これは件のアナウンサーに尋ねたほうがいいかもしれないが、婚前交渉した女性を焼き殺す習慣があったとして、それとテロがどう結びつくのか。何だか次元の違う話ではないか。(同上)

 911のようなテロ、および日本でだけ「テロ」という言葉を使っている自爆攻撃に、無関係な「婚前交渉した女性を焼き殺す」という事件が、結びつけられてしまう。
それによって、ふつうのイスラム社会とテロリズムになにがしかの関係があるかのような漠然とした認識が、社会に浸透する。


池内恵という中東研究者がいる。いま一番元気な。
数日前の毎日新聞に、「(アラブ、パレスチナ社会にシンパシーを抱く部分によって影響を受けている)ヨーロッパ」による介入の不公平性に危惧するみたいなことをちらっと書いていて、なんて奴だと怒りを感じたので、検索してみたら、きはむさんのブログにたどり着いた。

池内は『現代アラブの社会思想』が各所で名著名著と持ち上げられて、今や複数の論壇誌に頻繁に寄稿する売れっ子になっている。
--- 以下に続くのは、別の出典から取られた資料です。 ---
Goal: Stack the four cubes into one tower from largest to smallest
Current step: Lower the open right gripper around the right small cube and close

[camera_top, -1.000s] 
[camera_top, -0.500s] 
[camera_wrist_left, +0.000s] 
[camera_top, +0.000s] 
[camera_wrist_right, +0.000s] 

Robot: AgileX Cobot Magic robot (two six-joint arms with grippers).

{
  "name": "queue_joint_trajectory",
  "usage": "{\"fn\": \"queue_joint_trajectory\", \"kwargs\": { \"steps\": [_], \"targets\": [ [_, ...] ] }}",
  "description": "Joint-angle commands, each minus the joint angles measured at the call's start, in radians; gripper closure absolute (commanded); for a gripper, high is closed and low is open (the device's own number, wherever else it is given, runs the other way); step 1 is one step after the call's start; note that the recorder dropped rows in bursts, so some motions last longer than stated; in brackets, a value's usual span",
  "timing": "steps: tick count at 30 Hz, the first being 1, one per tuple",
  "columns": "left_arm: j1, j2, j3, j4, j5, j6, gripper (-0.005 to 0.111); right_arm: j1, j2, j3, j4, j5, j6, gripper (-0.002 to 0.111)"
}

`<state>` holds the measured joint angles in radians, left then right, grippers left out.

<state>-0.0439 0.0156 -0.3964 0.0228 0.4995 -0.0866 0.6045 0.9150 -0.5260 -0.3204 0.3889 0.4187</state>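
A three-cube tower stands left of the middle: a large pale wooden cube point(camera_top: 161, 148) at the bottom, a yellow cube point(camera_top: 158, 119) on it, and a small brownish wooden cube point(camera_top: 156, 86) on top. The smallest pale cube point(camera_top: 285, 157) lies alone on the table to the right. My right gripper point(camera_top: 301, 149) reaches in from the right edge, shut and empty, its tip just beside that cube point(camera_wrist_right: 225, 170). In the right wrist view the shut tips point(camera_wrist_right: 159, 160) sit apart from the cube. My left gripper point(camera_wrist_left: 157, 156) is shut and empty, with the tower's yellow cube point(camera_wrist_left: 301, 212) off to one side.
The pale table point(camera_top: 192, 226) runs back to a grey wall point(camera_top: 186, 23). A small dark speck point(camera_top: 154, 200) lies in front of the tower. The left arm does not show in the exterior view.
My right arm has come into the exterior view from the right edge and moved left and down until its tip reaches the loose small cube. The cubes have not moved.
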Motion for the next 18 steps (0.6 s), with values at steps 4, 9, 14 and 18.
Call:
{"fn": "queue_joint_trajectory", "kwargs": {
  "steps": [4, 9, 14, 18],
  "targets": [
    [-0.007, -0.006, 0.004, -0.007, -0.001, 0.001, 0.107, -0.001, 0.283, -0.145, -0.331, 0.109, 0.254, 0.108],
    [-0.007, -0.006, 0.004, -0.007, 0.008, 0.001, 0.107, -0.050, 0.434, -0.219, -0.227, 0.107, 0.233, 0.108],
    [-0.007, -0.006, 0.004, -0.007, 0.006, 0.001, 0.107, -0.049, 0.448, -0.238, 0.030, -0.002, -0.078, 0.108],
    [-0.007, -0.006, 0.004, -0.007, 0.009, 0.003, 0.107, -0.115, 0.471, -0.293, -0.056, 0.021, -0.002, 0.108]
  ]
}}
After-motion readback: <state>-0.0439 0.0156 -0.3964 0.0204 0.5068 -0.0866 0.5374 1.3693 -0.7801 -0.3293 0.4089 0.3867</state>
彼の主張のポイントは、イスラームの原則と西欧近代の原則は真っ向から対立するものであり、その点をきちんと認識しなければならない、ということである。
http://d.hatena.ne.jp/kihamu/20060430

池内は一部のオカルト思想を採り上げてイスラーム世界の思想状況が閉塞していると決め付けるオリエンタリストであり、「反米」的中東研究者を「高みに立っている」と攻撃している点で右翼的言説と近い、と言っておしまいという印象。

何と言うか、本当に「他者萌え」(by稲葉さん)が根元まで染み渡っているんだな。イスラームや中東を「理解」し、その地点から「帝国主義国」の支配やオリエンタリストの無理解・曲解を批判するという(池内が批判する)作法が、政治的イデオロギーや希望的観測に根深く規定されていたのではないかと(形式的にでも)反省的に問い直してみるマナーは持ち合わせていないのか。最初から「帝国主義国」を批判したいという目的に合わせてイスラームその他を「代弁」するのなら、それは逆向きのオリエンタリストと言っていいし、右派言説に近いと言っただけでは当然ながら批判になっていない(それは左翼仲間同士でカタルシスを提供し合っているだけだ)。
http://d.hatena.ne.jp/kihamu/20061023

 池内さんという方はそれなりの説得力を持つ文章を書ける人のようだ。
 であるとしても、今回のガザ侵攻を批判せず、あいまいに弁護しようとする言論を1行でも書いた以上はげしく指弾されるべきだ。
 *1
 *2

*1:で肝心の「1行」とはどんなものだったろうか。

*2:今回デリケートな問題について、きはむさんのずいぶん前の文章を強引に引用させてもらいました。きはむさんを批判する意図は全くないのでご容赦ください。